Aigner wurde darüber hinaus aufgrund eines von ihm mitgetragenen Projekts zur Gewinnung von männlichen Kindergartenpädagogen persönlich angegriffen, wobei ihm Vorurteile entgegengebracht wurden. Für viele Feministinnen sollte Jungen- und Männerforschung profeministisch sein, ansonsten erntet sie von feministischer Seite Misstrauen und Zuordnung zur politischen Rechten.

Abschließend fragt Aigner nach der psychosozialen Dynamik, die die Durchsetzung der feministischen Politik an den Hochschulen begünstigt. Die zentrale Rolle spielt dabei der Begriff des "Co-Feminismus": Männer tragen radikal-feministische Ansprüche mit oder sie fördern sie, weil sie sich davon Vorteile versprechen.




4. Gestern berichtete Genderama, dass die Londoner "Times" die vierte Welle des Feminismus als gescheitert betrachtet. Auch das HR-Inforadio zeigt sich verstört über den weiterhin ausbleibenden Erfolg dieser Ideologie bei den Massen: "Nur 15 Prozent der Deutschen bezeichnen sich als Feministin oder Feminist. Und das in Zeiten von Beyoncé und #iranrevolution! Wie kann das sein?"

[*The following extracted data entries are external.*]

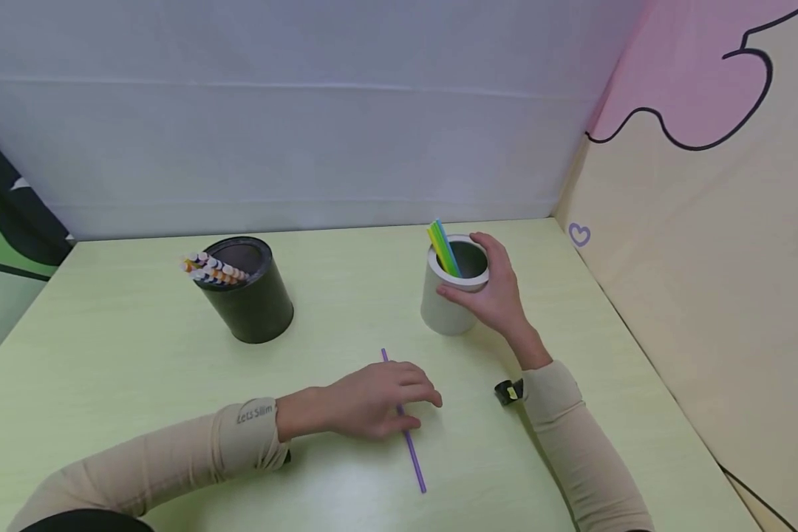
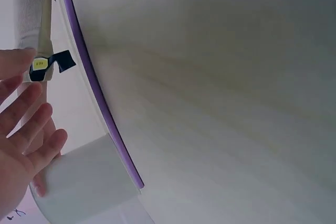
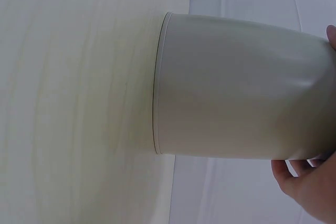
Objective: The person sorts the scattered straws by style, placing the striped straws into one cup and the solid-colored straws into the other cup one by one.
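Note:
My right hand (image 1: 495, 288) grips the white cup (image 1: 442, 307) near its rim, thumb on the near side and fingers at the far right. In the right wrist view, the cup's smooth side (image 3: 236, 87) fills much of the frame, its base at the table. Yellow, green and blue straws (image 1: 444, 250) lean inside it. A single purple straw (image 1: 415, 465) lies on the table, passing beneath my left hand (image 1: 386, 399). The left wrist view shows that hand's fingers (image 2: 31, 124) spread and apart from the straw (image 2: 100, 95).
At the left stands a black cup (image 1: 256, 310) holding several striped straws (image 1: 213, 268). A pale curtain-like wall (image 1: 306, 148) rises behind the table (image 1: 332, 295), and a beige wall (image 1: 705, 258) borders its right side.

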Available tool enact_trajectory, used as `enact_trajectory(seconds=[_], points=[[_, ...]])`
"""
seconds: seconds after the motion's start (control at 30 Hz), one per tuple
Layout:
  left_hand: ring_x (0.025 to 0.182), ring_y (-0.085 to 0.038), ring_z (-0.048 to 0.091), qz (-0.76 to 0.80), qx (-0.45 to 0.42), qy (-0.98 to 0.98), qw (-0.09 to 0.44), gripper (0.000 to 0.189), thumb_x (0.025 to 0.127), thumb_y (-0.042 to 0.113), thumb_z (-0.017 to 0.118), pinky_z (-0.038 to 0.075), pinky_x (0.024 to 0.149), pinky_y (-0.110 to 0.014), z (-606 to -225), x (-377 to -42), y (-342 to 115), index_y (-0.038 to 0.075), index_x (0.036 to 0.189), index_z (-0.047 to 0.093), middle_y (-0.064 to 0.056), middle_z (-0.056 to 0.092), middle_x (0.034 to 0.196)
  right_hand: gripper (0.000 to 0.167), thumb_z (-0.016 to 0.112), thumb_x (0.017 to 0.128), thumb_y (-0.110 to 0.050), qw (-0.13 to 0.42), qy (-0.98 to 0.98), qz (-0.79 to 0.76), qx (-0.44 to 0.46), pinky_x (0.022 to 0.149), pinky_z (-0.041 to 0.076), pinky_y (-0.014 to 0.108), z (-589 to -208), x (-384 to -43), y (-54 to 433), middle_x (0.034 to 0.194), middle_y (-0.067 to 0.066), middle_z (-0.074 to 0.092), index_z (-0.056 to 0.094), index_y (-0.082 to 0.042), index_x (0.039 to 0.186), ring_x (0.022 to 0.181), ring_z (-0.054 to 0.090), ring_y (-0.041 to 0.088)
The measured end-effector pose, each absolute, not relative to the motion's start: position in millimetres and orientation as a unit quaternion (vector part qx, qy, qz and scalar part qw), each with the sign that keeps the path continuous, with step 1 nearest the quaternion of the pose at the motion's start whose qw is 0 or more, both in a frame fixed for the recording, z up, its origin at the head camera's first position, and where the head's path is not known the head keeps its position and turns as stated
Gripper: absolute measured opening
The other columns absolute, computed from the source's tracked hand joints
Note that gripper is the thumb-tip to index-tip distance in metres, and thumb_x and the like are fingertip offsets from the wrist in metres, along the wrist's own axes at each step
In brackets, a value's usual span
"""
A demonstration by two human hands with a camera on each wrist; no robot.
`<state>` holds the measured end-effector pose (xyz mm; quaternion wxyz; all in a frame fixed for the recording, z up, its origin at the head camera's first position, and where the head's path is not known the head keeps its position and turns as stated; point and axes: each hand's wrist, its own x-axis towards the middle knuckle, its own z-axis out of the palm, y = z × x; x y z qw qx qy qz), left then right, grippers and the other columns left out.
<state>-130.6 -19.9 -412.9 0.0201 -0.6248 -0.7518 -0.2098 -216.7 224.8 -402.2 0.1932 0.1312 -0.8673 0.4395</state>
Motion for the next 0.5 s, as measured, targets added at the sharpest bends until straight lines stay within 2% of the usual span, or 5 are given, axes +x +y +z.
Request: enact_trajectory(seconds=[0.13, 0.37, 0.5], points=[[0.112, -0.011, 0.055, -0.157, -0.647, -0.746, -0.004, 0.034, 0.087, 0.022, 0.07, 0.043, 0.097, -0.024, -412, -126, -18, 0.018, 0.12, 0.06, 0.007, 0.062, 0.113, 0.089, 0.086, 0.069, -0.03, 0.195, -0.867, 0.44, 0.132, 0.101, 0.039, 0.052, -402, -217, 226, 0.143, 0.008, 0.041, 0.038, -0.014, 0.142, 0.128, 0.04, 0.024], [0.111, -0.009, 0.054, -0.049, -0.68, -0.73, -0.042, 0.035, 0.089, 0.022, 0.067, 0.045, 0.087, -0.023, -413, -117, -14, 0.023, 0.123, 0.061, 0.008, 0.061, 0.116, 0.089, 0.087, 0.069, -0.03, 0.197, -0.864, 0.443, 0.136, 0.101, 0.04, 0.051, -403, -218, 226, 0.142, 0.007, 0.041, 0.038, -0.013, 0.142, 0.128, 0.04, 0.023], [0.108, -0.007, 0.055, -0.013, -0.691, -0.721, -0.044, 0.029, 0.091, 0.023, 0.066, 0.045, 0.084, -0.022, -414, -113, -11, 0.024, 0.12, 0.064, 0.01, 0.062, 0.114, 0.09, 0.087, 0.069, -0.03, 0.196, -0.862, 0.446, 0.139, 0.1, 0.041, 0.051, -403, -218, 226, 0.141, 0.007, 0.042, 0.038, -0.013, 0.142, 0.127, 0.041, 0.023]])
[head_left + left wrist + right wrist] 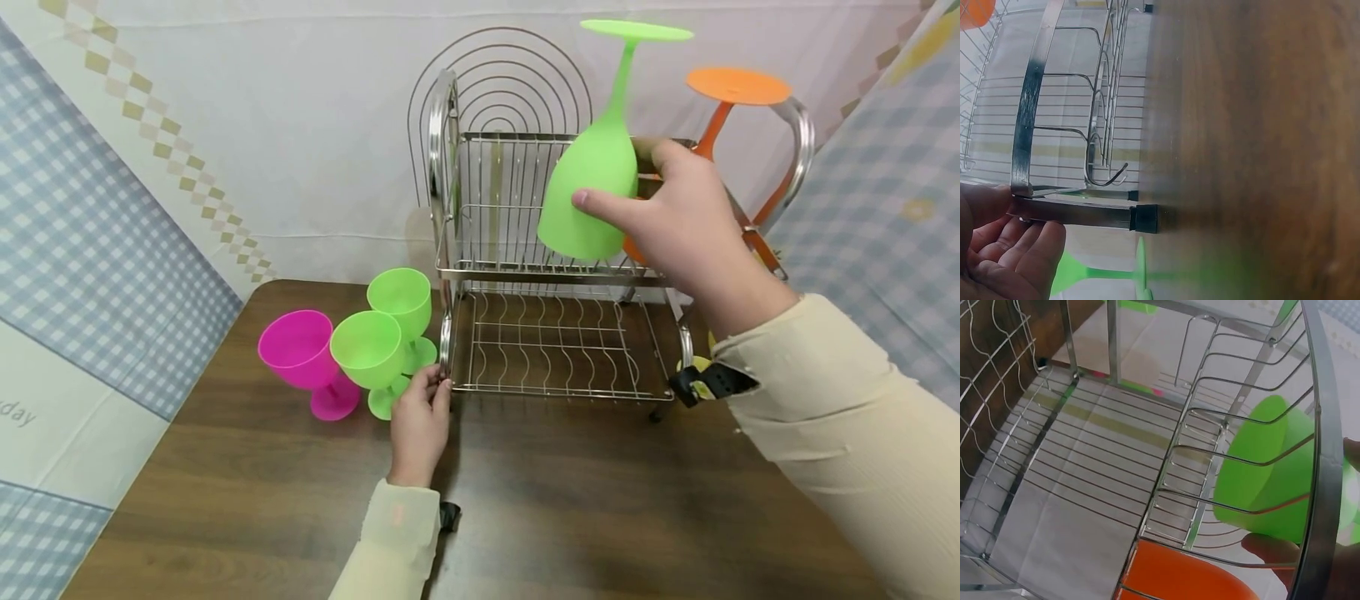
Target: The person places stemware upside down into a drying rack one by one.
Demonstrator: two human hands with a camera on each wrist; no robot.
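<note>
My right hand [686, 217] holds a bright green plastic goblet [592, 179] upside down, thumb on the near side of its bowl, foot at the top. The bowl overlaps the upper tier of a metal dish rack [525, 273]; in the right wrist view the green goblet [1266, 469] shows behind the tier's wires. To its right an orange goblet [738, 86] stands inverted on that tier, partly hidden by the hand. Low at the rack's front left, my left hand [420, 429] pinches the leg; the left wrist view shows thumb and fingers around the metal leg [1079, 211].
Left of the rack, a pink goblet [300, 346] and two green goblets [367, 346] stand upright on the brown wooden table [525, 500], close to my left hand. The lower wire tier [555, 346] holds nothing. A yellow thing [699, 363] shows beside my right wrist strap.
</note>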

Die Macher des Podcasts "Ist der Feminismus kaputt?" erklären sich die niedrige Zustimmung mit den vielen Grabenkämpfen des Feminismus etwa mit der LGBTQ-Bewegung: "Zerstrittene Fraktionen, die sich maximal verachten und mit größtmöglicher Wucht verbal aufeinander eindreschen." Leider zeigt diese Deutung genau jene Abgehobenheit der Öffentlich-Rechtlichen, von der eben schon die Rede war. Wer glaubt denn wirklich, dass sich volle 85 Prozent der Bevölkerung deshalb nicht als Feministen bezeichnen, weil sie von den Twitter-Scharmützeln über Trans-Identitäten abgeschreckt sind? Der allergrößte Teil der Bevölkerung dürfte sich für dieses Hickhack nicht gerade brennend interessieren, ja vermutlich nicht einmal etwas davon mitbekommen. Warum aber bleibt dann der Beifall für eine Weltanschauung so spärlich, die von sämtlichen Leitmedien gepusht und kaum einmal kritisch hinterfragt wird? Wie sähe es für den Feminismus erst ohne diese mediale Unterstützung aus? Und was sagt es über eine Demokratie aus, wenn dort 15 Prozent der Bevölkerung geschlechterpolitisch das Sagen haben und Gegenpositionen oft nicht einmal Gehör erhalten?